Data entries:
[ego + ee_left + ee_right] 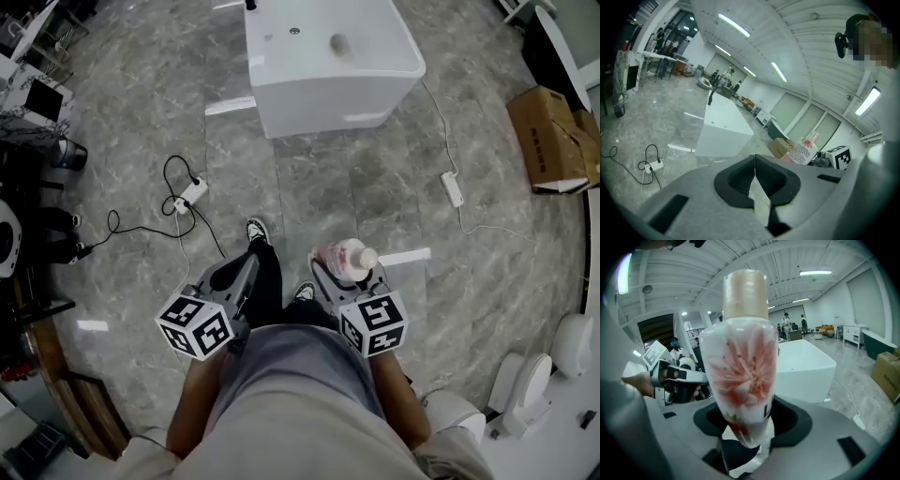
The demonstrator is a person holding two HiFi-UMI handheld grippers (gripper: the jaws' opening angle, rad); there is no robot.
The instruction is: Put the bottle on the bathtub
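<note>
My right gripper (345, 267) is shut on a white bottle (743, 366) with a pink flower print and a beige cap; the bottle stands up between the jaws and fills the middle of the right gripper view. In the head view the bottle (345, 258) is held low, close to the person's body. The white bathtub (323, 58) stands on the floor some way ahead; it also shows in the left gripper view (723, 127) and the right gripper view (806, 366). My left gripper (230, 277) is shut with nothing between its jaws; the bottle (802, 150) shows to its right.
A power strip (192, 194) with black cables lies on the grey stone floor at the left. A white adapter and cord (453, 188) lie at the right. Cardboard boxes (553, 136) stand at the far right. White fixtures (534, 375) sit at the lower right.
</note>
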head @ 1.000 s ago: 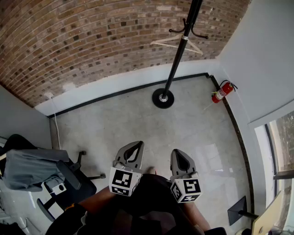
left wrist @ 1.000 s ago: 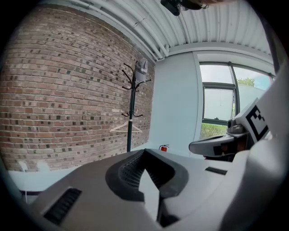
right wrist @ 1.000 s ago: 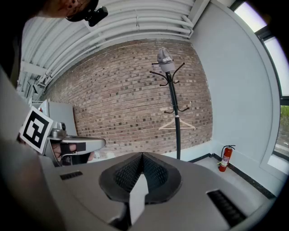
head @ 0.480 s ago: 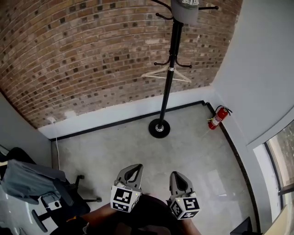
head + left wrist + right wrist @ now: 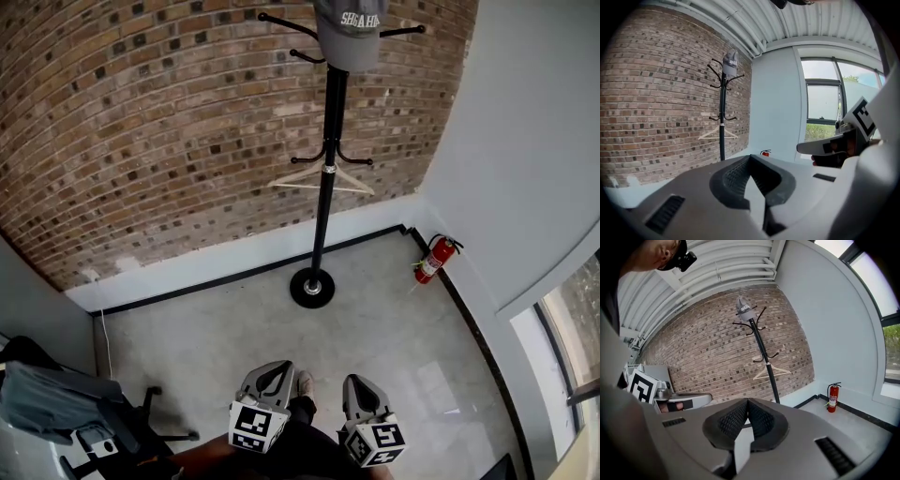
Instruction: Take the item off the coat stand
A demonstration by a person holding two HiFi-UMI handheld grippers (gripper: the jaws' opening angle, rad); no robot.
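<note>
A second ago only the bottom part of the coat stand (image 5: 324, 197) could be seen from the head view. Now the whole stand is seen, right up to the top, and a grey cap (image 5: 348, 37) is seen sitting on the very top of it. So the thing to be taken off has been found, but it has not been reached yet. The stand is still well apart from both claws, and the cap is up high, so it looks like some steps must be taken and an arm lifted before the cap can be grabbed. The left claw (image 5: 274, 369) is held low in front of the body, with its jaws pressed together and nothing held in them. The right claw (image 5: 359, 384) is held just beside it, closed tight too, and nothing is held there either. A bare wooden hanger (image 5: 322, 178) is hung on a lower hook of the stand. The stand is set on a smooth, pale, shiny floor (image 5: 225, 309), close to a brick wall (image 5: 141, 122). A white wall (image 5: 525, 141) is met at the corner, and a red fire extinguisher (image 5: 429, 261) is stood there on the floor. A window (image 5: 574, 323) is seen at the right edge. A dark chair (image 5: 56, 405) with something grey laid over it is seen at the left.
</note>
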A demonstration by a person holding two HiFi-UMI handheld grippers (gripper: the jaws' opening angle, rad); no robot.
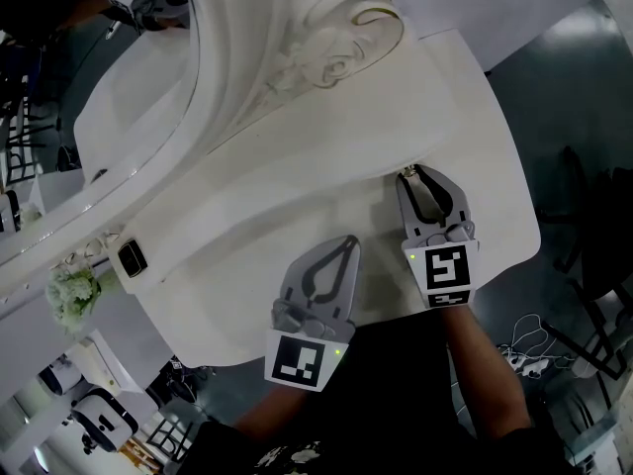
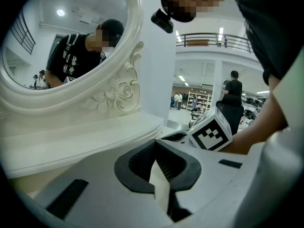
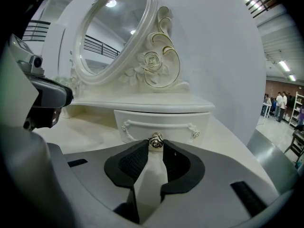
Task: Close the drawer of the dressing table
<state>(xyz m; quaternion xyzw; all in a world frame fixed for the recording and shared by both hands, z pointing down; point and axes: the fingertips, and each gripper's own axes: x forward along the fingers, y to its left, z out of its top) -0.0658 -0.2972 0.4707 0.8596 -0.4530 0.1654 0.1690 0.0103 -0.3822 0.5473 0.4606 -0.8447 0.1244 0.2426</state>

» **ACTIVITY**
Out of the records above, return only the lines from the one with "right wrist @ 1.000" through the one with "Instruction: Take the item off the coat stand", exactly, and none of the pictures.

» **WRITTEN SOLUTION**
right wrist @ 1.000 s ago: 
head @ 0.480 s ago: 
head + left wrist + right wrist @ now: 
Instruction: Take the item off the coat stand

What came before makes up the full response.